Soon Martin moved to the area and he and Garver spent the next ten years creating over 50 sculptures, including the massive 3 story depiction of the Last Supper. The variety of sculptures loosely depict the story of Christ, and a map and markers guide you, ending with the statue that started it all, the Unwanted Christ, now dubbed “Christ’s Ascension,” which looms over perhaps one of the most amazing churches I’ve ever seen, the Rock Chapel. Designed by Frank Garske, the tiny Flintstones-Does-Mid-Century-Modern chapel was built in 1954 by Garske, Garver, and Martin.
Desert Christ Park soon became an icon of the area, and was even featured in postcards, the back of which read, “This picturesque Valley in the ‘high desert’ of California is the gateway to Pioneertown, Desert Christ Park, and many other scenic attractions.” Below are two from my postcard collection.

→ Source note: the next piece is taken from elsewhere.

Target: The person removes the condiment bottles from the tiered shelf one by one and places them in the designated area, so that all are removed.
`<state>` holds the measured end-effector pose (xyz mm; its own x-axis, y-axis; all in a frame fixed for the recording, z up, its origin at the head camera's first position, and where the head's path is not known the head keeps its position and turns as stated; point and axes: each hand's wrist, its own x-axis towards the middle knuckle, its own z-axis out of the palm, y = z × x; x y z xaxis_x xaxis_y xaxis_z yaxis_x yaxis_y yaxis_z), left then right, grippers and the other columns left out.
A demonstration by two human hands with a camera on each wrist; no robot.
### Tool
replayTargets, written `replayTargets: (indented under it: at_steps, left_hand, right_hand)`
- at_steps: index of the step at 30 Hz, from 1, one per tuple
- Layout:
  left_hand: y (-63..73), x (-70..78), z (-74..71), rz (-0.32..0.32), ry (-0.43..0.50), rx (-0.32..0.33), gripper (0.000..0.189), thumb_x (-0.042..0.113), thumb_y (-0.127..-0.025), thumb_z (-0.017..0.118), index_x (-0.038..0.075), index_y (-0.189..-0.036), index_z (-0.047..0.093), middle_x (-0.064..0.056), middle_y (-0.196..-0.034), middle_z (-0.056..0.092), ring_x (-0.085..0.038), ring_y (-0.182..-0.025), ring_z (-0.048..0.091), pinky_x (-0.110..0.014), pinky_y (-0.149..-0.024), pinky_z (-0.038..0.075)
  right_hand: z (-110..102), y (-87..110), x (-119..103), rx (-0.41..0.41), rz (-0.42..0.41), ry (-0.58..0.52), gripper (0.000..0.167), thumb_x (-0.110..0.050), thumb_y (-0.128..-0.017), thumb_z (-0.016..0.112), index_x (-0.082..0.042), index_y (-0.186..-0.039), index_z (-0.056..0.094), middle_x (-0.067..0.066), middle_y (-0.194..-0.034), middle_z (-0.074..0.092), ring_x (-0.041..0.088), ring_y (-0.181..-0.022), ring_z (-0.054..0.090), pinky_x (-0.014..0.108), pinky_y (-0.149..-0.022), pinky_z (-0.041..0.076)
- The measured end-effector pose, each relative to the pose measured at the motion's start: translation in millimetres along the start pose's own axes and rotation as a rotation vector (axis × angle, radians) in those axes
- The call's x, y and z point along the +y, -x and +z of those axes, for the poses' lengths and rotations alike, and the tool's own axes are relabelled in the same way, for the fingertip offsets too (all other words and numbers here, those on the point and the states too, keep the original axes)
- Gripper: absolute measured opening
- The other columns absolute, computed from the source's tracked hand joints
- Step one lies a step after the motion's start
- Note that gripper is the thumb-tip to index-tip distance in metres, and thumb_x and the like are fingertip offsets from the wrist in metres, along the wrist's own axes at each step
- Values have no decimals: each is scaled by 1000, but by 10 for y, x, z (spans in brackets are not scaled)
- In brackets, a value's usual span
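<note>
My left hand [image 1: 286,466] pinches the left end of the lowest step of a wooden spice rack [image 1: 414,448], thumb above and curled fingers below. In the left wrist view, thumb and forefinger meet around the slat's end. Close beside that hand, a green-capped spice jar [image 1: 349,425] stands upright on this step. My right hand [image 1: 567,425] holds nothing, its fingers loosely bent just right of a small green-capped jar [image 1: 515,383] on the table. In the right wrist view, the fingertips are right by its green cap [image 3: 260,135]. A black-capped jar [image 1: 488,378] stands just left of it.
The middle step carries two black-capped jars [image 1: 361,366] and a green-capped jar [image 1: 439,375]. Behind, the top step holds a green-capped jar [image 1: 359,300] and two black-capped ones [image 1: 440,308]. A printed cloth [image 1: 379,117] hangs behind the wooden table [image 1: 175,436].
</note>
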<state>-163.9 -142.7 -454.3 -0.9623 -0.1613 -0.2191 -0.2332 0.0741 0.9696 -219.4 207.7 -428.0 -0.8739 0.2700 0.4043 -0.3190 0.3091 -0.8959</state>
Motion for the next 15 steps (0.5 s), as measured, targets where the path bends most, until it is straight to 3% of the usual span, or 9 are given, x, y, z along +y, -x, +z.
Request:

Martin passed away in December of 1961, shortly after completion of Desert Christ Park, and Garver moved to Arizona, leaving their creations to the elements.
Today the white washed statues are maintained by volunteers who are part of the Desert Christ Park Foundation, a non-profit dedicated to preserving this unique icon of the high desert.
Wander Desert Christ Park at 56200 Sunnyslope Drive in Yucca Valley. The park is free to visit and open every day during daylight hours. Learn more on their website.
Hat: Ricochet, Joshua Tree, California
Shirt: Worn Free (except they longer offer Gram Parsons merch, similar one found here)
Shorts & Purse: Buffalo Exchange
Jewelry: Here and there
“About” Desert Christ Park
Information kiosk on site
Welcome to Desert Christ Park (Booklet acquired on site)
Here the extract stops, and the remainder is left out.